I remember when I was very young and all I wanted, besides a Barbie, was a lamp for the window sill. I thought that homes with lamps like that were happy ones. I would fantasize that those families had no worries or cares in the world, always surrounded by that warm light. I had to really nag my parents because they hated clutter, but I finally got one for my bedroom, in blue and white porcelain with a stretched shade in a shiny white fabric. Imagine the Queens Balmoral estate. That kind.


The lamp broke unfortunately fairly quickly and never got replaced. I also grew up and my taste in lamps changed, but the quest for happiness haven't and when I told the story at brunch, most of my friends had similar stories to share.

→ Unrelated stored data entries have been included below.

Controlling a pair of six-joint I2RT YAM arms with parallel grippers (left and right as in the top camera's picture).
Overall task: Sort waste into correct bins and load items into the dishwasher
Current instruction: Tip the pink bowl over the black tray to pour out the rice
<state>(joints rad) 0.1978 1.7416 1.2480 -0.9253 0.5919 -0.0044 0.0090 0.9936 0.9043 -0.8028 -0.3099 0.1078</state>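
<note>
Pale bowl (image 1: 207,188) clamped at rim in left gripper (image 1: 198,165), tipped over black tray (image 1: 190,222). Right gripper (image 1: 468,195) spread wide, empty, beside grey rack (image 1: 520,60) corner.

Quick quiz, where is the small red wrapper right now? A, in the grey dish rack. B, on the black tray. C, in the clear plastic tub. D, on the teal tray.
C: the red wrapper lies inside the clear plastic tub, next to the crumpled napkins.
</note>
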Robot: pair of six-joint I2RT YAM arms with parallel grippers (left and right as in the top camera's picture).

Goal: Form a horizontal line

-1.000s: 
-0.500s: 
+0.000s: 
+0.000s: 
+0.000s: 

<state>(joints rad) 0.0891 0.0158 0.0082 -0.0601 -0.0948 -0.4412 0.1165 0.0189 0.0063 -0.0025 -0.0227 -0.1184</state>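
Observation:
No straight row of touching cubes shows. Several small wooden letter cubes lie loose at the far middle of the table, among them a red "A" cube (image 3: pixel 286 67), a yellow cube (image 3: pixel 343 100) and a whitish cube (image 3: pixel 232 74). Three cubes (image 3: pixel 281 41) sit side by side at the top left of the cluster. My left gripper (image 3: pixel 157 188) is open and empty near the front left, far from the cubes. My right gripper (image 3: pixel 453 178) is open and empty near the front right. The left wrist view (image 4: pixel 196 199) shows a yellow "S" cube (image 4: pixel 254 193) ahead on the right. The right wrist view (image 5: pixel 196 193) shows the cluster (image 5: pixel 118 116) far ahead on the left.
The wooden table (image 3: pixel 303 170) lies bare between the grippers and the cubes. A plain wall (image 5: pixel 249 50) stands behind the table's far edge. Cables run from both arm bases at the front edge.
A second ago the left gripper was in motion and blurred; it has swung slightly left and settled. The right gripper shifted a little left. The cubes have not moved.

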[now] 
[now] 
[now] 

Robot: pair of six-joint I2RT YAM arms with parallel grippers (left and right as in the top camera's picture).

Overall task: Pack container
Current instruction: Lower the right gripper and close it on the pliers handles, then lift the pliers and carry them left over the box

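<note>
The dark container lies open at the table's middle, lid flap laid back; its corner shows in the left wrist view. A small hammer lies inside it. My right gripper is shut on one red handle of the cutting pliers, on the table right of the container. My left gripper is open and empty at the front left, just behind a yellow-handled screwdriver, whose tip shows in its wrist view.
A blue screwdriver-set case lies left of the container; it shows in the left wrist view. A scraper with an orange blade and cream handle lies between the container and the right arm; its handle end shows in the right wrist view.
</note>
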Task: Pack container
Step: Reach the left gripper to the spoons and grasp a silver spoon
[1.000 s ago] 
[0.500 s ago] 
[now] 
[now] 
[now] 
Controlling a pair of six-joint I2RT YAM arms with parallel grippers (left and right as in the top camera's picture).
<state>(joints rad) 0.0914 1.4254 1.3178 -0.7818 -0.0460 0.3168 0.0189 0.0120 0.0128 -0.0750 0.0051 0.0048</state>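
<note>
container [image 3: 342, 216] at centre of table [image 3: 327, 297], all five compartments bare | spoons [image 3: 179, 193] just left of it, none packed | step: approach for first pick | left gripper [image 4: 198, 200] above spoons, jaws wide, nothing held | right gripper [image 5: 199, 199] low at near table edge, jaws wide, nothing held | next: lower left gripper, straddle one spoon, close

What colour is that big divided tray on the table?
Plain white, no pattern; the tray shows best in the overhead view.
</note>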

We were all chasing something then and still today there is something in the back of our heads that we long for.

So. I couldn’t help but wonder (Insert Carrie meme). Even though we live full lives, why is there something missing?


Trying to analyse this and put one and two together, I realize that growing up gay and different, the quest was always to be like everyone else, either having a lamp or having friends at school, the quest was always of normality and not the happiness per se. Of course happiness is something universal and I’m sure everyone wants that, but I think that I confused happiness with fitting in. Fitting in with a homogenous, heterosexual society’s rules for what the definition of that is. Happiness is getting married, having children and preferably getting rich. It’s not only how we value success, it’s also how we value ourselves.

So while we grow up as strong gay men later on and set our own new rules about life, we forget that we once tried to fit in, in order to be happy. And maybe some part of us still does unconsciously? That would explain why we still chase something we don’t know about. I now believe that the void will never be filled, unless we really start feeling that we truly have it all, because we do, we have made our own rules and that’s more than many people will ever have.